Aquí no sucede nada de eso. El hombre que se nos
muestra no está disminuido por la narración de sus miserias. Pobre, miembro de
una numerosa familia, enfermo, Antón Chejov conoció todas las dificultades de
la vida, que nos son contadas sencillamente, sin grandes frases. Sale
magnificado de la prueba. Lo amábamos y admirábamos sólo por su obra. Ahora lo
amaremos y admiraremos más aún. Agradezcámosle a Irene Nemirovsky. Inscribe un
capítulo emocionante en la historia de la literatura universal.
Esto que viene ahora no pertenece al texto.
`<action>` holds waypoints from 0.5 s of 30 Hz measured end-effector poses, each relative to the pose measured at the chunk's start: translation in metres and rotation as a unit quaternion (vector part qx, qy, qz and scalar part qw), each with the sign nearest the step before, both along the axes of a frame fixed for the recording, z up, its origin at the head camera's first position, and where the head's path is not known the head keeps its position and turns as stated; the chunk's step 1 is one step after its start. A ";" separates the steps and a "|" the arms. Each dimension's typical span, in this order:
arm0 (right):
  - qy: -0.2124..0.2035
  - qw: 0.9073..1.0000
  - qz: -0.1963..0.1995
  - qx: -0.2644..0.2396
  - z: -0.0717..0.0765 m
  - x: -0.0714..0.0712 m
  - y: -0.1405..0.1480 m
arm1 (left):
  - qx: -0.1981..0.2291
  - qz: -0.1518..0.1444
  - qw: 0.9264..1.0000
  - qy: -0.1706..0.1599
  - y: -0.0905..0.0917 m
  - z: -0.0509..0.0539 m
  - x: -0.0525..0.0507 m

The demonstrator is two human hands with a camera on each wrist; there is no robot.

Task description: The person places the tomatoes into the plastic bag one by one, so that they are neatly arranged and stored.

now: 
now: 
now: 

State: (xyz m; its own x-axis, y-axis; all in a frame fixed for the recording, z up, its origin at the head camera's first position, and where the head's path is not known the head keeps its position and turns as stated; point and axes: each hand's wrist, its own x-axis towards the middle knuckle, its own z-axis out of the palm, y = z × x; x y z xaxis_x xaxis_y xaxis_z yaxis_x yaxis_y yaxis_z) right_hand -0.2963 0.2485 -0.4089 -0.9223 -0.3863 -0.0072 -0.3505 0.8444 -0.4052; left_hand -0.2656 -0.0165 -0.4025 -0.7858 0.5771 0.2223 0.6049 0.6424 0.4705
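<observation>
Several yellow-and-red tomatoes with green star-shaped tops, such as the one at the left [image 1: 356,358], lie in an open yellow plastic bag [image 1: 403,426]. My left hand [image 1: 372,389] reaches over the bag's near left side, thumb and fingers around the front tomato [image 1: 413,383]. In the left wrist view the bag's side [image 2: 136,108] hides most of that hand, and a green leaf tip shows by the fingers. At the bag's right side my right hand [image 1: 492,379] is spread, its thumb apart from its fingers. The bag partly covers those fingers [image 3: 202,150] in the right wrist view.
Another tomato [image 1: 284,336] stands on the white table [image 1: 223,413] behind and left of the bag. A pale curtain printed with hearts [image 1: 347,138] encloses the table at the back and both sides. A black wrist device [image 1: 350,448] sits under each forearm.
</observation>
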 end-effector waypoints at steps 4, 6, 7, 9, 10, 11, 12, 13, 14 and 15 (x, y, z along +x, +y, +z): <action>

Por medio de
Irene Nemirovsky, Chejov estará un poca más entre nosotros, y nos sentiremos
más en contacto con él.
Si nos sirve de ejemplo, no será ya únicamente por su
obra, sino también por su vida: ejemplo de coraje, de perseverancia, de trabajo.
Tuvo, por cierto, a pesar de las dificultades materiales, comienzos
relativamente fáciles. A los veintiséis años ya era conocido. Rápidamente se
hizo célebre. Escribía sus primeros cuentos como en broma. Pero cuántos
escrúpulos, cuántas dudas de sí mismo… Vacila hasta para firmar con su nombre.
Necesitó que lo alentaran para llegar a creer en sí mismo. Pensemos en la bella
caria que recibió de Grigorovich en 1886 y en su respuesta emocionada.
Semejante gesto tubo ciertamente influencia sobre el joven escritor, le dio
mayor conciencia de su valor, lo ayudó probablemente a disciplinarse.
Grigorovich tenía 65 años cumplidos. Un cuento de Chejov, leído por casualidad,
lo impresionó; sintió la singular calidad de este talento nuevo, sus promesas,
peino también el peligro, para un escritor novel, de producir cualquier cosa y
a cualquier precio. Le escribía a su joven colega con la doble misión de
alentarlo y serle útil. A sus elogios, a las flores con que lo cubre, se
mezclan dos pequeñas frases que no siempre se tiene el valor de decir a los
principiantes demasiado apresurados, pero que me parecen la mayor muestra de
confianza, de admiración y de amistad que un viejo escritor pueda dar a un
joven colega: «Interrumpa todo trabajo apresurado… Más bien pase hambre».
La pantalla que se interponía entre nosotros,
franceses, y Chejov como hombre fue retirada por Irene Nemirovsky. Pero ella
nos ofrece esta imagen desde el más allá. Esta circunstancia se agrega a la
emoción de nuestro descubrimiento.
La vida de Chejov fue corta: la enfermedad lo llevó
prematuramente. Irene también partió demasiado pronto y la enfermedad que se la
llevó no tenía sus raíces en ella sino en el mundo. Nos preguntamos cuál de
estos destinos fue el más trágico. La tuberculosis, con sus momentos de calma,
sus intervalos, y hasta sus alegrías, o, por lo menos, ilusiones, ¿no tiene
acaso la humanidad que les faltaba a los verdugos de Irene?